Tim is still seated by Bruce’s knee, the framed map propped carefully against the coffee table like a relic. Bruce’s hand rests lightly in Tim’s hair, absent and tender, while Cass sits on his other side, her fingers splayed across the music box, eyes half-closed, feeling the vibration of her own tiny dancer.
Steph is on the rug with Duke, leaning against his legs, trying to stick the “Kick Me If I’m Brooding” sticker to his sock while he laughs and bats her hands away.
It’s chaos. It’s mismatched, and loud, and absolutely ridiculous.
“Alfred,” you say, voice still a little shaky. “We need a picture.”
He smiles. “Already prepared, Madam.”
He retrieves the old tripod from the corner, sets the camera on it with practiced hands, angles it toward the tree and the crowded couch. There’s a brief flurry as everyone tries to look presentable and ends up just piling closer instead—Dick dragging Jason down from the armrest, Steph yelling that she needs to be in the front “for symmetry,” Duke trying to move out of the way and being pulled back in, Tim scooting to one side, making room for Cass to tuck herself more comfortably against Bruce, Damian staying where he is at your feet, your hand still resting on his shoulder.

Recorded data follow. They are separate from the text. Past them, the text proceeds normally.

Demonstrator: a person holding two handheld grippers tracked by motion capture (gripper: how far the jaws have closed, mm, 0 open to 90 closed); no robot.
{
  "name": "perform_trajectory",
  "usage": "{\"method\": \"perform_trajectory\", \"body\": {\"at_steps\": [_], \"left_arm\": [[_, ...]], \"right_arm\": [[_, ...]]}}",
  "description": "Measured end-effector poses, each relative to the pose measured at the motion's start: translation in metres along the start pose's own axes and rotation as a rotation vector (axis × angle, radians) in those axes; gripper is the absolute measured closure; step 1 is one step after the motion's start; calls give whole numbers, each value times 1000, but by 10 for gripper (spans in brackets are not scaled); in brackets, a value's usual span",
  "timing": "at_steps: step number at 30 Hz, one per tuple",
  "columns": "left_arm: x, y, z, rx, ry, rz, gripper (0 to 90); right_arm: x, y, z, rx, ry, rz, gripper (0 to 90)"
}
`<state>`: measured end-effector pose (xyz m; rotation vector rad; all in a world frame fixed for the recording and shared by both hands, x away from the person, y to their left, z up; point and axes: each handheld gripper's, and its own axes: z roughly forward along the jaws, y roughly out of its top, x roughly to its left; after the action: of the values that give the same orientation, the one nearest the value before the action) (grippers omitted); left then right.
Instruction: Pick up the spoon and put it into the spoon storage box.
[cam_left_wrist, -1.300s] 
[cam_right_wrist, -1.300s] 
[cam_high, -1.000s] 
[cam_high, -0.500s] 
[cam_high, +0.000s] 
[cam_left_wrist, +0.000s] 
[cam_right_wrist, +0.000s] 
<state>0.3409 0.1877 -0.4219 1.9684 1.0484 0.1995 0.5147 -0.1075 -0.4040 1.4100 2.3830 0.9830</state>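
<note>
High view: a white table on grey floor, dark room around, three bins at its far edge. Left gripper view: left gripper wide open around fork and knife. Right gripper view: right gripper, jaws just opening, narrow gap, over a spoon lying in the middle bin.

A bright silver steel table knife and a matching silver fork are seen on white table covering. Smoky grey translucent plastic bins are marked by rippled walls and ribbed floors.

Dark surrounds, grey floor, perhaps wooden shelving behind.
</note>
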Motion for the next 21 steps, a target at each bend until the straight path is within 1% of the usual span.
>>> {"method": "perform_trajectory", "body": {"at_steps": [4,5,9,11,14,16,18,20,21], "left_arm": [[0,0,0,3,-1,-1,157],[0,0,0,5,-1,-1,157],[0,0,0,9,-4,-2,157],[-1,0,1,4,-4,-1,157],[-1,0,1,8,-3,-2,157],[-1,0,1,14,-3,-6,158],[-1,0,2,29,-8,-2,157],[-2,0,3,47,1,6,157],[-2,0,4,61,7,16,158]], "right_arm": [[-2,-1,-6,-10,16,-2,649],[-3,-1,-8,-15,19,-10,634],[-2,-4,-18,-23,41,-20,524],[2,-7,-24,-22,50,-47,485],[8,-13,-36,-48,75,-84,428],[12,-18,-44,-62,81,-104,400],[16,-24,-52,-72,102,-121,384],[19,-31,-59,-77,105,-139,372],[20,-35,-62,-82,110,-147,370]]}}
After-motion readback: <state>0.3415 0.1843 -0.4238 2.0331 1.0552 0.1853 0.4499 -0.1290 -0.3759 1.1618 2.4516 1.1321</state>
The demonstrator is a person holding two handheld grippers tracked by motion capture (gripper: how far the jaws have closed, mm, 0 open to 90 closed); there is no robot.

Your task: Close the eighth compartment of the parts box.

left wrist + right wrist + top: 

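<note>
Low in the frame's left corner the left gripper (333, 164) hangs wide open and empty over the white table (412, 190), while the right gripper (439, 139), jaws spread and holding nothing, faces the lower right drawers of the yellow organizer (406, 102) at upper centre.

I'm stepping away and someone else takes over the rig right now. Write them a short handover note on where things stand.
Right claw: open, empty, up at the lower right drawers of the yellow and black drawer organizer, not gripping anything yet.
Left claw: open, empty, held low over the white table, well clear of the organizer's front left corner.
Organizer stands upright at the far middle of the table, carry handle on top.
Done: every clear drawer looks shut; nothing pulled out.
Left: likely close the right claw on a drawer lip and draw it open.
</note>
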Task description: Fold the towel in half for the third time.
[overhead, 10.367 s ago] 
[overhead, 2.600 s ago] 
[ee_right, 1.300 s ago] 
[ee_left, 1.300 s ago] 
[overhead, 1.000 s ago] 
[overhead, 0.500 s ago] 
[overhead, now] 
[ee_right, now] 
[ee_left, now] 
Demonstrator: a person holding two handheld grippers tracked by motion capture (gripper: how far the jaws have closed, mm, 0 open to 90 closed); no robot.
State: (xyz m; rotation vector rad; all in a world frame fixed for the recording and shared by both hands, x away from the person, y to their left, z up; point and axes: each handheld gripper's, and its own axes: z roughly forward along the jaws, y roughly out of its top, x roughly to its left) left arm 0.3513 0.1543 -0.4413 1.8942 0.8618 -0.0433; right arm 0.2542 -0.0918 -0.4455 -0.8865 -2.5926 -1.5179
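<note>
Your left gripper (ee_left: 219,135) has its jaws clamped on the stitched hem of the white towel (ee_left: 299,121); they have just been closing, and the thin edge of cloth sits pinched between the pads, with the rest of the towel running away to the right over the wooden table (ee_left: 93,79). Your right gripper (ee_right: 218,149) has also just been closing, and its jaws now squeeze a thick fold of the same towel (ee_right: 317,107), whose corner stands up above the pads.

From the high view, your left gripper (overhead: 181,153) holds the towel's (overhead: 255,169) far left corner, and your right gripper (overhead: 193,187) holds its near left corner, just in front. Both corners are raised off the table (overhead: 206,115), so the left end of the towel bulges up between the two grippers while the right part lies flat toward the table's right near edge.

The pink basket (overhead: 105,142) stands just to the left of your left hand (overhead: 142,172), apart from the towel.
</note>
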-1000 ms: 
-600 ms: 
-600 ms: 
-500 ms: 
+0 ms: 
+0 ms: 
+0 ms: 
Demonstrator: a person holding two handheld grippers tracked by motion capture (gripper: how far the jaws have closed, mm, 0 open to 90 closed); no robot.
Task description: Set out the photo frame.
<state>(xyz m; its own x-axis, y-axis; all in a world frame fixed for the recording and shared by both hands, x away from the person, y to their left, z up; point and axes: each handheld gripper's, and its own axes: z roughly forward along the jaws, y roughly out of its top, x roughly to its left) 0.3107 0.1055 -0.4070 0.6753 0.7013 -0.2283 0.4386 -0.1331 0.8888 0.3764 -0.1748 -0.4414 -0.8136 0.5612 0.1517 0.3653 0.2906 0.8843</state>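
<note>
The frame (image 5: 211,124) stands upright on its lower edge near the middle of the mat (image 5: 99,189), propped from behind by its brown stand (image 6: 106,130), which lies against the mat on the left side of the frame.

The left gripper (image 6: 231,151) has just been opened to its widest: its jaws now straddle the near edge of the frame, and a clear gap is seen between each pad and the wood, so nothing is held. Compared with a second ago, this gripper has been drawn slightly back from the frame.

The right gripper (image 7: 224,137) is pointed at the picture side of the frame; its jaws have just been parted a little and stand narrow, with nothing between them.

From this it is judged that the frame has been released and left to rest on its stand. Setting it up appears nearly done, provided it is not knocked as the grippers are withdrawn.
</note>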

Bruce’s arm slides around your back, pulling you closer into his side. You tuck your head against his temple, eyes still a little raw but full.
Alfred sets the timer and moves to join you, slipping into a spot behind the couch, one hand resting lightly on the back—on all of you at once.
“Everyone ready?” he asks.
“Steph, get your elbow out of my ribs—”
“Tt, Todd, if you lean on me I will stab you—”
“Smile, kiddos!” you say, laughter in your voice.
In the moment it captures, no one is perfectly posed. Steph is in mid-laugh, Duke’s head tipped toward her. Tim’s eyes are crinkled, half-turned toward Bruce. Cass is looking down at the music box in her hands. Jason’s mouth is caught in the ghost of a smile he’d deny. Dick is beaming like the sun. Damian is leaning back just slightly into your leg, your hand solid on his shoulder. Bruce is looking at you, not the camera.
Later, when you see it framed on the mantle, you’ll think it looks exactly like it felt:
A little messy. A little crowded. Some edges still sharp.
But held together, in the center, by something as simple and as complicated as love.